One thing I will say about the trip, is we were thankful to borrow this behemoth vehicle that easily fit everything a triathlete and support crew could ever want. We took all the necessities - microwave, toaster, multiple clothing bags, tri bag, bike, trainer, wheel sets, a cooler packed with goodies for the road and meals for the race, fruit - you name it, we had it. Could you say we were overly prepared, probably. Was it a little bit less stressful knowing that anything we wanted from the comforts of home (especially nutrition wise) was at our fingertips, definitely.
PIC: Everything a triathlete and support crew could want!
I was a little nervous from being in the Rover for so long and having my legs feel pretty stiff by day two. We were really ready to get to Hotel Breakers (the host hotel for the race), but I thought it would be good to drive the bike course on the way in - namely because “flat” is a relative term to describe bike courses. I was so glad that we took the time to drive the course Friday on the way in though. It was gorgeous! So different from the monotonous training routes that I did my longest rides on. Small rolling hills that you could ride through, shady parts, a couple little downhill sections with one longer portion, and loads of corn fields!

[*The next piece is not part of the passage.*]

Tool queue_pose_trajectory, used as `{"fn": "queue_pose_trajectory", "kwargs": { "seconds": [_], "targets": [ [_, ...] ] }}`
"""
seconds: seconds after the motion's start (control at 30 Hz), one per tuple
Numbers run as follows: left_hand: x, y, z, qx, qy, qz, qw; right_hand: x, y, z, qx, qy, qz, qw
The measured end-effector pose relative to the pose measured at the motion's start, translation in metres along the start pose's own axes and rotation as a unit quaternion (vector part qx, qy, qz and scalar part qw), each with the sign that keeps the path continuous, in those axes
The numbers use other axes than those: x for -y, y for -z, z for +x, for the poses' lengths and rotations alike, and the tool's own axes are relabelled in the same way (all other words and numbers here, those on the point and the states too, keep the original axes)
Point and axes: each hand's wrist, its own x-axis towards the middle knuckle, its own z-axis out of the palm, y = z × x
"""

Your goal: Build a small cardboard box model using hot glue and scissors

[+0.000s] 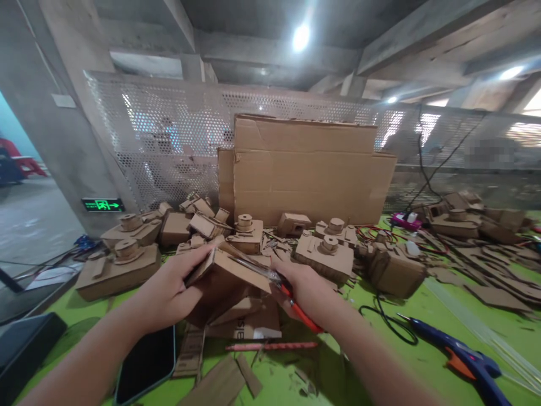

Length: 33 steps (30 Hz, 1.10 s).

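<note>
My left hand grips a folded brown cardboard piece by its left side, the thumb below and the fingers over the top. In my right hand are scissors with red handles; their metal blades lie along the upper edge of this cardboard piece, at its right end. The fingers of my right hand are partly hidden behind the handles. Below the hands lie a printed cardboard piece and a pinkish-red pencil-like stick on the green table.
Several cardboard tank-like models stand behind my hands, one at right of centre. A large cardboard box rises behind them. A blue glue gun with a black cord lies right, a phone front left. Cardboard scraps cover the far right.
</note>
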Motion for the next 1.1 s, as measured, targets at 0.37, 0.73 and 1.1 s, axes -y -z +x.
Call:
{"fn": "queue_pose_trajectory", "kwargs": {
  "seconds": [0.37,0.73,1.1],
  "targets": [
    [0.002,0.004,-0.003,-0.007,0.027,-0.053,0.998,0.011,0.006,0.0,-0.008,-0.032,-0.003,0.999],
    [0.009,0.004,-0.002,-0.027,0.046,-0.075,0.996,0.01,0.004,0.0,0.037,-0.076,0.001,0.996],
    [-0.011,0.015,-0.002,0.007,0.057,-0.108,0.992,0.022,0.008,-0.001,0.04,-0.019,0.066,0.997]
  ]
}}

After a day and a half of being in the Rover, we were definitely ready to be out of it and happy to get to Cedar Point!
PIC: Hello Cedar Point!
After arriving and getting settled into our hotel room we went right over to the transition area for athlete check-in. It was great! The volunteers were so friendly and seemed genuinely excited to be part of the experience for the athletes, a theme that continued throughout the race. The first stop was to get my arm band (#92) then on to the next stop where I was weighed in (they do this as a precaution for medical reasons to get a starting weight), next up was the photo booth and then on to get my timing chip. It was such a cool touch to take a fun, personalized photo with me and my better half that went up on the big screen when I crossed the finish line!

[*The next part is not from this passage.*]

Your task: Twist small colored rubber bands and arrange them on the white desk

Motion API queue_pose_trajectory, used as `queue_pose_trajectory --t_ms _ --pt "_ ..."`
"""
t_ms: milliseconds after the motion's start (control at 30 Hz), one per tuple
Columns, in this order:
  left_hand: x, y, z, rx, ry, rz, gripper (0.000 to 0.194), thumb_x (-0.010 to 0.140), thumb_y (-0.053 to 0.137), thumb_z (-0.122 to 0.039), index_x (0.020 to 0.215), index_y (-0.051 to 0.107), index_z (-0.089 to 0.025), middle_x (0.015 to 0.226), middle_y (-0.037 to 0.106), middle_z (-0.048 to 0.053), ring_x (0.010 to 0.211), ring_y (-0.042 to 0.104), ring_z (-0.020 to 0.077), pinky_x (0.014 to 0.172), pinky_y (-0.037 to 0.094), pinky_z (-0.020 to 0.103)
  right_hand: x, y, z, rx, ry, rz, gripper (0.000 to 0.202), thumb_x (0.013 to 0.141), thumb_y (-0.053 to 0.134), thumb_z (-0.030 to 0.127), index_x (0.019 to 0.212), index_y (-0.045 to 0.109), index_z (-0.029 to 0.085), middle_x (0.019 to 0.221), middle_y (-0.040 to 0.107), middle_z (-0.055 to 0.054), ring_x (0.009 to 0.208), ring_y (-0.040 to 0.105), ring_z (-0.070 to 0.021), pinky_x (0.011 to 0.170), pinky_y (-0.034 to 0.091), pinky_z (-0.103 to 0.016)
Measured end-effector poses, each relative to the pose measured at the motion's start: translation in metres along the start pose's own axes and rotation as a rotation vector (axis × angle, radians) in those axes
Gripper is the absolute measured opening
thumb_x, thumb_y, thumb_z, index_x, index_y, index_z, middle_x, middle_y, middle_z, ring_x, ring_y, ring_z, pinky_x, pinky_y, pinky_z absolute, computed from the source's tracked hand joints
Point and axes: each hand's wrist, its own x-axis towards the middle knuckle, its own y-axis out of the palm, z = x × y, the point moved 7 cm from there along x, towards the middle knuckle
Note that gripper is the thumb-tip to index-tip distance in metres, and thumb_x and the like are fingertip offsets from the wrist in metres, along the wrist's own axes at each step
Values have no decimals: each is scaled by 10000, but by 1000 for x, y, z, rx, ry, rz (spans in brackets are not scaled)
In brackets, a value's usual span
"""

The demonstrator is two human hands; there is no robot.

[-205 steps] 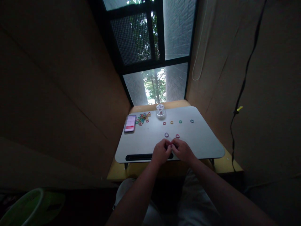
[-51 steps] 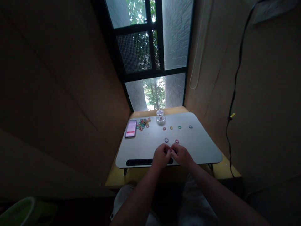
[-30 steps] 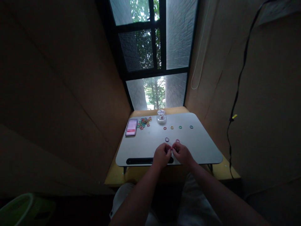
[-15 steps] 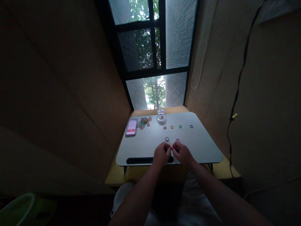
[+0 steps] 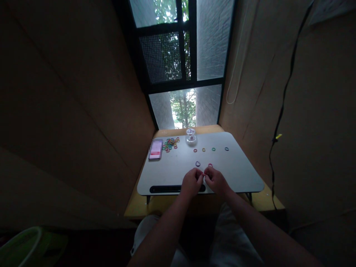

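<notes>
My left hand point(image 5: 192, 181) and my right hand point(image 5: 217, 181) meet above the front part of the white lap table point(image 5: 167, 172), fingertips pinched together. Between them shows a small bit of red, too small to make out. Just beyond my fingers lie a purple band point(image 5: 197, 163) and a pinkish-red band point(image 5: 210, 165). Farther back is a row of single bands: red point(image 5: 195, 150), yellow point(image 5: 203, 150), green point(image 5: 213, 149) and dark blue point(image 5: 226, 149). A heap of coloured bands point(image 5: 171, 144) lies at the back left.
A phone point(image 5: 155, 150) lies at the table's left edge. A clear container point(image 5: 191, 137) stands at the back. The black slot point(image 5: 165, 189) runs along the front edge. A cable point(image 5: 282, 100) hangs at right; a green bin point(image 5: 30, 246) is at lower left.
</notes>
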Motion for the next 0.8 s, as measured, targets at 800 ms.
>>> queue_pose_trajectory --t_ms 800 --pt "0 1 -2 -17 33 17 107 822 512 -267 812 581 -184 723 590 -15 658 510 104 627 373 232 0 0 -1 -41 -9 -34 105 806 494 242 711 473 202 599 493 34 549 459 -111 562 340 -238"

Once we finished with athlete check-in, we cruised around the expo to check out all the goods and then headed back to the room to get some dinner and rest.
SATURDAY BEFORE THE RACE
Waking up Saturday morning the mood was positive, focused, and celebratory. After 5 months of challenging training, life’s ups and downs, the realization that I was 24 hours out from the start of my first 140.6 triathlon began to set in. As I got up to go through the motions, I began to think about the advice that a few seasoned-triathletes who have qualified for Kona multiple times told me… “Enjoy every moment of this experience. Appreciate the fact that you are healthy enough to complete an event of this distance. Have fun. Stay positive.” So, that’s just what I did.
The morning started with my normal pre-race breakfast and then I focused on getting through my pre-race workouts quickly so that I had some time to enjoy the afternoon and not feel too rushed at any point of the day.
Saturday Morning Swim: 700 yards, easy with 3-4 race pace efforts; focused on sighting, technique and comfort in the lake.
The lake was fairly calm, but very murky. The swim felt pretty good with two minor exceptions. The first was that when you got in the lake there was nearly 100 yards of this thick sludge (who knows what it was, but I’m still alive with no degenerating limbs - so it couldn’t have been too toxic). The second was the cooler water temperature. Us Floridians get cold when the temperature drops and I am no exception to this rule. Luckily, after about 5 minutes in the water I warmed up and the fear of having a cold water induced “ice-cream headache” on race morning subsided quickly thereafter.
PIC: Trudging through the sludge.
PIC: The scene on the beach Saturday morning was awesome.
Saturday Morning Bike: 11 miles (give or take) at about 18mph average. I had 3 goals for this ride. First, make sure that everything was okay on the bike (gears, etc.). Second, ride the start/finish of the bike course down the rough road along the coast of Lake Erie to get a feel for how it would be on the way out and back. Third, and most important, loosen up the legs a little bit with 3-4 race efforts for 90 seconds each.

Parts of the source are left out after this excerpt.